Required work>
Note how many lines in the entries contain the string "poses", then give that number and nothing else.

Data extracts>
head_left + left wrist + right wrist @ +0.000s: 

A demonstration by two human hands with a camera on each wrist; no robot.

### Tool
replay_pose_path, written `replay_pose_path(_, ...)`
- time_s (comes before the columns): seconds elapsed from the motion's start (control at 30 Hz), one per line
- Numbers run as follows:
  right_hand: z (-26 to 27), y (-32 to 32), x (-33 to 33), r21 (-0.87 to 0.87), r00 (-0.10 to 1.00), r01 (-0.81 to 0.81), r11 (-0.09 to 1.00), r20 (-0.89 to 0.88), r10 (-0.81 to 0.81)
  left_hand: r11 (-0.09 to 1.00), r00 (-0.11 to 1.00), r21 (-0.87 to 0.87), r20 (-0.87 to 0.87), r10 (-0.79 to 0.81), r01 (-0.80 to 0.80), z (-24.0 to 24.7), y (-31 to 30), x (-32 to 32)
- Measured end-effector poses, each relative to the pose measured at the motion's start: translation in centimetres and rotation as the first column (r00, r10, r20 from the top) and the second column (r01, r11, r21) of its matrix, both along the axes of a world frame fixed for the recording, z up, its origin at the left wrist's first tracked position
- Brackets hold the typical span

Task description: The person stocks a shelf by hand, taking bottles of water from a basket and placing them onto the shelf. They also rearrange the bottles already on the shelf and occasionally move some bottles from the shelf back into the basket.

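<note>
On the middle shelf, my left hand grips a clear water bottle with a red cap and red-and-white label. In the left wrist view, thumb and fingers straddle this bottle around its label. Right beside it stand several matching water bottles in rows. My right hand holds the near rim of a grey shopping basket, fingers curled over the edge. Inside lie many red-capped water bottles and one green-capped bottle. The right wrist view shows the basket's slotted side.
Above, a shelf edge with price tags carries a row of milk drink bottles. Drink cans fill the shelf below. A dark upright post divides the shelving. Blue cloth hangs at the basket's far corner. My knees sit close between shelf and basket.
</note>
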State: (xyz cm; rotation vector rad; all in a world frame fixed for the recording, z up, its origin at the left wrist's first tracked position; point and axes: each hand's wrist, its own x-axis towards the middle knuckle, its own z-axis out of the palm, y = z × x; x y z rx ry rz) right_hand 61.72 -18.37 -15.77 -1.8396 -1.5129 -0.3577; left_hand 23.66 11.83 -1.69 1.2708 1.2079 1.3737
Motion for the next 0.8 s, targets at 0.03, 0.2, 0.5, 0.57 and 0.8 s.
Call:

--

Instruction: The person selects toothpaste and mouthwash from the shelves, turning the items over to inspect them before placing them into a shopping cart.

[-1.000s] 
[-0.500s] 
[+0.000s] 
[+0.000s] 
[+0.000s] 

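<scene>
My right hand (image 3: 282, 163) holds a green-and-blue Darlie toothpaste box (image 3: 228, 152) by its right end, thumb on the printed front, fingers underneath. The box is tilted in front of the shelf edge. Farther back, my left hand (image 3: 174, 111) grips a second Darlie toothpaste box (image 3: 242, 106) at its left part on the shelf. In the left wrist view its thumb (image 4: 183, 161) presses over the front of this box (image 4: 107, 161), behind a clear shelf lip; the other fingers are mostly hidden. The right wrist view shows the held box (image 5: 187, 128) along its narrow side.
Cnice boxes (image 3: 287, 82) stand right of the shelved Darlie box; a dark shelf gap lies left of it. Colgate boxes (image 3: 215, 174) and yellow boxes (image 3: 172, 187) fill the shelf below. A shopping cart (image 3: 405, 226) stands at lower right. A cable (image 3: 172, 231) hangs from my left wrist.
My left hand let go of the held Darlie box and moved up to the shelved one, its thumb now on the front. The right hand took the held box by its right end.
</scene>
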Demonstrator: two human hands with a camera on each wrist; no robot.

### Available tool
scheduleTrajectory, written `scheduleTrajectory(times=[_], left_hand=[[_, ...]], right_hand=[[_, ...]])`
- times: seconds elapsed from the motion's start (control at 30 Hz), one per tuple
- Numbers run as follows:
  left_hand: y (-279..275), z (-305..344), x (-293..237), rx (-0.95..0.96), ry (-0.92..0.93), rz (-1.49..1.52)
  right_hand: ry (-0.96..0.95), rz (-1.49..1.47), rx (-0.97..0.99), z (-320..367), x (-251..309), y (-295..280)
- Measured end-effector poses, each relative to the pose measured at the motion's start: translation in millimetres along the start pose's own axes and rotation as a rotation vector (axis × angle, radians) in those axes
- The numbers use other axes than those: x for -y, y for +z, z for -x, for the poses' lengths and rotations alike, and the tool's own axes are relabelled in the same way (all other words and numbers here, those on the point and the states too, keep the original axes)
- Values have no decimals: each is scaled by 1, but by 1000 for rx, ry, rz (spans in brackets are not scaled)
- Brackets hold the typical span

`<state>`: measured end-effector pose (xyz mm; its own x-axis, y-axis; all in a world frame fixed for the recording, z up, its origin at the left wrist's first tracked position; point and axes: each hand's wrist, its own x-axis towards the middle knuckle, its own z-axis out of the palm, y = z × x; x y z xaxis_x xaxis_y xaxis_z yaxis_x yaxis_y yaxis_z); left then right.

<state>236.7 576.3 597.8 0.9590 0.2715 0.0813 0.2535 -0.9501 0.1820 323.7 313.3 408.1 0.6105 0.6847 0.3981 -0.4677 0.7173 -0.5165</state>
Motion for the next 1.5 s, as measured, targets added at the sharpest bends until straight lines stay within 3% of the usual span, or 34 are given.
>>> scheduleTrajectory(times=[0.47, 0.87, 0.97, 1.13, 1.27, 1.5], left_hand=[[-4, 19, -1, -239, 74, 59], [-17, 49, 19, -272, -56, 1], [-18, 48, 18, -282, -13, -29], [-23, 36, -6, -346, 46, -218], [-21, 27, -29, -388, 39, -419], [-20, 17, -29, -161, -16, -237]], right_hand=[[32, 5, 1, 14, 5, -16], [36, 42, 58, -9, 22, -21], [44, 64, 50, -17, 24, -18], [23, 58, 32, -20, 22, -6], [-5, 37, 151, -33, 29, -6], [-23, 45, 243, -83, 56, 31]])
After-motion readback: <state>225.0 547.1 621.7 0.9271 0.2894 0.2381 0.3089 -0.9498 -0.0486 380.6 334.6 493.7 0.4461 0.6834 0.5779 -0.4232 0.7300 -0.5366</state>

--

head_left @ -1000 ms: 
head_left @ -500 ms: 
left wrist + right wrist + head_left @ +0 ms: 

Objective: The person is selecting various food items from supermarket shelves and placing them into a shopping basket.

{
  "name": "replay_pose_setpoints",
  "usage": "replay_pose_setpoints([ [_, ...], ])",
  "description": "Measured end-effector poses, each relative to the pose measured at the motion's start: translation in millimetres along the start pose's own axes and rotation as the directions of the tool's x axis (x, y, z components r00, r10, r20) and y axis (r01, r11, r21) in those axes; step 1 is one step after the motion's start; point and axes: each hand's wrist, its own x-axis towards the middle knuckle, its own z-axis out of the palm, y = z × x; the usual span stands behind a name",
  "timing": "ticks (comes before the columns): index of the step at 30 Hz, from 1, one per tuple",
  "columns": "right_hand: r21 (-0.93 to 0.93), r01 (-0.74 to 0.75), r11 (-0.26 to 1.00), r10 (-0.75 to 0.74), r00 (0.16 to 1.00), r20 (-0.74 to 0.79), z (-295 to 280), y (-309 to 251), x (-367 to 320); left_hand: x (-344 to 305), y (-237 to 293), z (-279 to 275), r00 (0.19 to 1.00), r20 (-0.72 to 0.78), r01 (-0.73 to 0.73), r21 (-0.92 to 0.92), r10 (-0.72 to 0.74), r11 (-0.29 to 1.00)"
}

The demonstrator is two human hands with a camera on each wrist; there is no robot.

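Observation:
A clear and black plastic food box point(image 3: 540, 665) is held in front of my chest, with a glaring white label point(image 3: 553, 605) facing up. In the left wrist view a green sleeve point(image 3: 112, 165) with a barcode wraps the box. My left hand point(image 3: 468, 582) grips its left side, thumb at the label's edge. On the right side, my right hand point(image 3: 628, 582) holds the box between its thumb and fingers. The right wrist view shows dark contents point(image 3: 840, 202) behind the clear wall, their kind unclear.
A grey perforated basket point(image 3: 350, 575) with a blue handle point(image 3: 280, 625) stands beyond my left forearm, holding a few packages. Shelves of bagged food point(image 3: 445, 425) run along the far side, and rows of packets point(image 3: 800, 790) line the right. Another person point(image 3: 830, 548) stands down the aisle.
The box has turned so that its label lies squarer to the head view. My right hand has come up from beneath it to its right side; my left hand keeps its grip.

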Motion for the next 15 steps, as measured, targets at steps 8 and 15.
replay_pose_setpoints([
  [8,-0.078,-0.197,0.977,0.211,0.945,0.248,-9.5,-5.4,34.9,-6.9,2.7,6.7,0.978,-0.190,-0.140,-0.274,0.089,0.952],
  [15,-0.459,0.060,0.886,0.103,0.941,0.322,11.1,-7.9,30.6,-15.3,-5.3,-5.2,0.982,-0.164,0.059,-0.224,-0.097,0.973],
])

Written response>
4